--- Exercise goal ---
Give back the data below exactly as it was given.

--- Collected data ---
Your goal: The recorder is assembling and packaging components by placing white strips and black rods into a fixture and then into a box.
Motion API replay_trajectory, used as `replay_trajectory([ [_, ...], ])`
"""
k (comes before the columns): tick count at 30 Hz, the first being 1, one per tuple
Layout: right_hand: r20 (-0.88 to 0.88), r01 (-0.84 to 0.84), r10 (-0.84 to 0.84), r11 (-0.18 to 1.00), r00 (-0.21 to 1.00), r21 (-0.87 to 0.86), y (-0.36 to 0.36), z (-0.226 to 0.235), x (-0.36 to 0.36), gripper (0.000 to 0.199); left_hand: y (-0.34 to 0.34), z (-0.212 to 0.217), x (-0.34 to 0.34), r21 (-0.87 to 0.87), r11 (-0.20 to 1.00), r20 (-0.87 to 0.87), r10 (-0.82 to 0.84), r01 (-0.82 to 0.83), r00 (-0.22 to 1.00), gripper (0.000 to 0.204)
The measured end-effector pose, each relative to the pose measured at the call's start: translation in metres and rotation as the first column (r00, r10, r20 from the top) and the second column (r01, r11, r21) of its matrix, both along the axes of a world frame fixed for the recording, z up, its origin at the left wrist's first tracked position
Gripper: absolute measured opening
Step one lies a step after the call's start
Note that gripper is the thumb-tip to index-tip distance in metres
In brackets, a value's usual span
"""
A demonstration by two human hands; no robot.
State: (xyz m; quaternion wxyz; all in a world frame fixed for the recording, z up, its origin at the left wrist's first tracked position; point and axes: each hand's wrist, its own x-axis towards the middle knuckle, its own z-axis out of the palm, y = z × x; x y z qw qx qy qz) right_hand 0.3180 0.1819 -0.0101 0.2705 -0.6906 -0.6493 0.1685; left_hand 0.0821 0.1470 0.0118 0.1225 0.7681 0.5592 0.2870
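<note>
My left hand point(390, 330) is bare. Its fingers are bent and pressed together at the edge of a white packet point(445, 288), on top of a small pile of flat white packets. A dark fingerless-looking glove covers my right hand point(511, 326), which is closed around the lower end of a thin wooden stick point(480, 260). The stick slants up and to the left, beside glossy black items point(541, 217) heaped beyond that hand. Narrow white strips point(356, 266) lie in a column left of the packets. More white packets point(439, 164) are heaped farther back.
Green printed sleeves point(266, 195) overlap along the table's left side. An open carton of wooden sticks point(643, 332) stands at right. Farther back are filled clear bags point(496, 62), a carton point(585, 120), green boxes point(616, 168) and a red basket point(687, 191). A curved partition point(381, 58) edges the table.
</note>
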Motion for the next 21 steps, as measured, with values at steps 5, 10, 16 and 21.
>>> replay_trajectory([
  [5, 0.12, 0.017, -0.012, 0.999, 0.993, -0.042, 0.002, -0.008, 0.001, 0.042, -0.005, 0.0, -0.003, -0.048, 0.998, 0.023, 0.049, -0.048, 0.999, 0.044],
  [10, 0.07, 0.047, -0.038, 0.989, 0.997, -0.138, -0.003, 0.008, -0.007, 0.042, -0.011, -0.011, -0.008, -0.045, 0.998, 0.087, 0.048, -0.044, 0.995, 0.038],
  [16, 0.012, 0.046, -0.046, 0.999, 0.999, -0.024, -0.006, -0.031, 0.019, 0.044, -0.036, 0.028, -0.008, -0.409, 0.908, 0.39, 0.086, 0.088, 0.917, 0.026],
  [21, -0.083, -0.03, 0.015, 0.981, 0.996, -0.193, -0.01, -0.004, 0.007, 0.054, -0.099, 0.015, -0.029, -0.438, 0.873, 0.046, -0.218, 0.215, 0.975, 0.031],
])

--- Result for this exercise ---
Your goal: The recorder is assembling and packaging components by placing white strips and black rods into a fixture and then into a box.
Motion API replay_trajectory, used as `replay_trajectory([ [_, ...], ])`
"""
k (comes before the columns): tick count at 30 Hz, the first being 1, one per tuple
Layout: right_hand: r20 (-0.88 to 0.88), r01 (-0.84 to 0.84), r10 (-0.84 to 0.84), r11 (-0.18 to 1.00), r00 (-0.21 to 1.00), r21 (-0.87 to 0.86), y (-0.36 to 0.36), z (-0.226 to 0.235), x (-0.36 to 0.36), gripper (0.000 to 0.199); left_hand: y (-0.34 to 0.34), z (-0.212 to 0.217), x (-0.34 to 0.34), r21 (-0.87 to 0.87), r11 (-0.20 to 1.00), r20 (-0.87 to 0.87), r10 (-0.82 to 0.84), r01 (-0.82 to 0.83), r00 (-0.22 to 1.00), gripper (0.000 to 0.204)
The measured end-effector pose, each relative to the pose measured at the call's start: translation in metres and rotation as the first column (r00, r10, r20 from the top) and the second column (r01, r11, r21) of its matrix, both along the axes of a world frame fixed for the recording, z up, its origin at the left wrist's first tracked position
Gripper: absolute measured opening
Step one lies a step after the call's start
Note that gripper is the thumb-tip to index-tip distance in metres
In brackets, a value's usual span
"""
A demonstration by two human hands; no robot.
State: (xyz m; quaternion wxyz; all in a world frame fixed for the recording, z up, its origin at the left wrist's first tracked position; point and axes: each hand's wrist, its own x-axis towards the middle knuckle, its own z-axis out of the palm, y = z × x; x y z qw qx qy qz) right_hand 0.3180 0.1819 -0.0101 0.2705 -0.6906 -0.6493 0.1685; left_hand 0.0821 0.1470 0.0118 0.1225 0.7681 0.5592 0.2870
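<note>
My left hand point(390, 330) is bare. Its fingers are bent and pressed together at the edge of a white packet point(445, 288), on top of a small pile of flat white packets. A dark fingerless-looking glove covers my right hand point(511, 326), which is closed around the lower end of a thin wooden stick point(480, 260). The stick slants up and to the left, beside glossy black items point(541, 217) heaped beyond that hand. Narrow white strips point(356, 266) lie in a column left of the packets. More white packets point(439, 164) are heaped farther back.
Green printed sleeves point(266, 195) overlap along the table's left side. An open carton of wooden sticks point(643, 332) stands at right. Farther back are filled clear bags point(496, 62), a carton point(585, 120), green boxes point(616, 168) and a red basket point(687, 191). A curved partition point(381, 58) edges the table.
</note>
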Motion for the next 21 steps, as measured, with values at steps 5, 10, 16 and 21.
>>> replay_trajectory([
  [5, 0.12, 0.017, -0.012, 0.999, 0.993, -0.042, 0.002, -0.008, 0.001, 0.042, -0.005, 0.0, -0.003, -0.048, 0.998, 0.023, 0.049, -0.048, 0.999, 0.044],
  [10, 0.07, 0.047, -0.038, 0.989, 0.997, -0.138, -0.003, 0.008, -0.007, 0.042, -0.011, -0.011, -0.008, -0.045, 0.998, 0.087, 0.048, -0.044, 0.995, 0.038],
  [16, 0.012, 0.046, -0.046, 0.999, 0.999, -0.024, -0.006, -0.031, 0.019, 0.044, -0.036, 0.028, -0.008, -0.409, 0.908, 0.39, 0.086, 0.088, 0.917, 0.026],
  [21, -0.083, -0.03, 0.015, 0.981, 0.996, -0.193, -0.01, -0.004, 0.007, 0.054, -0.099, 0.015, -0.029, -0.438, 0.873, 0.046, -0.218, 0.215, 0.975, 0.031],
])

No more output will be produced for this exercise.